The year was 1948, I was eight years old, and we lived on a mountaintop in
West Virginia.  My coal miner father, Carl J. McKeever, was thirty-six, a hard worker, and dedicated to his family of six children to the extent that he would occasionally double back and work a second eight-hour shift down inside the mines.  This was the year, incidentally, that a photographer for the Saturday Evening Post took dad’s photo and gave it half a page in an issue the next year on “The Bloody Price of Coal” (which dealt with mine safety, or lack thereof).

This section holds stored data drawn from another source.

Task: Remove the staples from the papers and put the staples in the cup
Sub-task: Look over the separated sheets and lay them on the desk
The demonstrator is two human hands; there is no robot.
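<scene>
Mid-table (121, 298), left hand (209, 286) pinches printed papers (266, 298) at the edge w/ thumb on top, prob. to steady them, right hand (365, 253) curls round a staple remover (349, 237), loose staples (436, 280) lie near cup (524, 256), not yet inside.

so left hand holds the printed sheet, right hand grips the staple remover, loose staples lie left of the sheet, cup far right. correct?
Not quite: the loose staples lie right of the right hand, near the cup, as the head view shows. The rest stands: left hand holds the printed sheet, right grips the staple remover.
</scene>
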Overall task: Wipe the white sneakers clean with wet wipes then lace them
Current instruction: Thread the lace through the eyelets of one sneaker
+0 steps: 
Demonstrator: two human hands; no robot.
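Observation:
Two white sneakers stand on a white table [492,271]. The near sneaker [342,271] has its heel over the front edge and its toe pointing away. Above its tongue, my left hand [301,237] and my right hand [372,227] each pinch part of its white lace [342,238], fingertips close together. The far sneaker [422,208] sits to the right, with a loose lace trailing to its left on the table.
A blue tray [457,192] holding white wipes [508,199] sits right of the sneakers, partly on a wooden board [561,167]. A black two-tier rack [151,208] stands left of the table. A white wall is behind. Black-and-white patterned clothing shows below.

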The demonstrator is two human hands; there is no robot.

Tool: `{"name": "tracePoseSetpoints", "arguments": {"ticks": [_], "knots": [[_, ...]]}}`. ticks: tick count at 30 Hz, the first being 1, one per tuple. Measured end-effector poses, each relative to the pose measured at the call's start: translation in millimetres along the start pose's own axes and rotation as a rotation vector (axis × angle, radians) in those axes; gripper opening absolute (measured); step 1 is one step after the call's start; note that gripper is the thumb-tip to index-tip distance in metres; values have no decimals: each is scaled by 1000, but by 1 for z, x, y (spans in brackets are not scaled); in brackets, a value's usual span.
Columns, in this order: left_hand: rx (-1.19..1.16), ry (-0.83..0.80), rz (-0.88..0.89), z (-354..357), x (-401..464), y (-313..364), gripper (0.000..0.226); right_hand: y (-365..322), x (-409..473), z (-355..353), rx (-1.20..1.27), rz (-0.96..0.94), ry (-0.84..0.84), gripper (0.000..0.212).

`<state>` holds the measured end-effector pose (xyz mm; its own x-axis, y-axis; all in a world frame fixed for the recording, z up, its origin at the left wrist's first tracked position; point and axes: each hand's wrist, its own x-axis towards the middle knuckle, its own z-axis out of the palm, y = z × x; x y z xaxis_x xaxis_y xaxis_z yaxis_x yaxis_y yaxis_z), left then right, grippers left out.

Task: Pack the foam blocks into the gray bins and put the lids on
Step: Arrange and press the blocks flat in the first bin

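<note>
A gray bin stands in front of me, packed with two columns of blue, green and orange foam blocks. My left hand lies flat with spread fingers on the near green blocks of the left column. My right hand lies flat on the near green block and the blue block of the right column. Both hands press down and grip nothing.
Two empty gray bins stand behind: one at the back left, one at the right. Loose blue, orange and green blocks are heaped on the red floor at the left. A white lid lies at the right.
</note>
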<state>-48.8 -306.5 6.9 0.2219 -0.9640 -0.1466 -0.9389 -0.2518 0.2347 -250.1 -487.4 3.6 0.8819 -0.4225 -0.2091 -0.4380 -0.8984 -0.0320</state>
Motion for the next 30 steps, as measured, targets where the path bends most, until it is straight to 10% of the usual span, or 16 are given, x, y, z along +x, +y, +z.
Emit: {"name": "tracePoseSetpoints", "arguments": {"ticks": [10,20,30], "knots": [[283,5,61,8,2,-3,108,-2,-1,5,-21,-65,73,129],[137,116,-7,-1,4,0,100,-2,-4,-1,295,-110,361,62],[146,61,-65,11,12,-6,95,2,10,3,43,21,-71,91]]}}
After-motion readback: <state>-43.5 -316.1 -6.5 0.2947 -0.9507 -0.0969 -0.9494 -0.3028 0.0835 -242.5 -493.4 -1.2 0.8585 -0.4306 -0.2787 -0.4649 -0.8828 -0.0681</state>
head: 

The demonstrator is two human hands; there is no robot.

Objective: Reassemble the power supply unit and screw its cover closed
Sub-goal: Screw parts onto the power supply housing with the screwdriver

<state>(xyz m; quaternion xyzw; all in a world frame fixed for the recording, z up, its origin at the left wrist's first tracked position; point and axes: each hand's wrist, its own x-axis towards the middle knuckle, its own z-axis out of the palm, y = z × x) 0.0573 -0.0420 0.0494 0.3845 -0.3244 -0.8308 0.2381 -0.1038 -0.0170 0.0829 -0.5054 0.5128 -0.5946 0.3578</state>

I was the fourth child and third son.  Now, I need to say that Dad did not go to church, even though my wonderful Mom had all six of her brood in the local Methodist church every Sunday.  Dad’s language would have made a sailor blush, and the whippings he administered to his children were legendary (and would probably get him arrested these days).  Dad would often spend Sundays in front of the radio listening to preachers, something I could not understand for someone who was not living for God and made no pretense of it.

So, imagine my puzzlement when one Saturday Dad said to me, “Come on and go with me.”  Nothing more than that.  So, I accompanied him as we walked the path off the mountain down to the railroad tracks at the bottom.  We walked past the tipple and bathhouse, past the company store, and on up the tracks toward the nearby town of Sophia, WV, perhaps a mile away.  Not one word was spoken as I recall, and I had no idea what this was about.

In Sophia, we walked into the “dime store,” probably a Woolworth’s.  Inside, Dad asked a clerk, “Where are your Bibles?”  She showed him and we walked over.  He said to me, “Pick you one out.”  I was so stunned I said, “Sir?”  He said, “Pick you out a Bible.”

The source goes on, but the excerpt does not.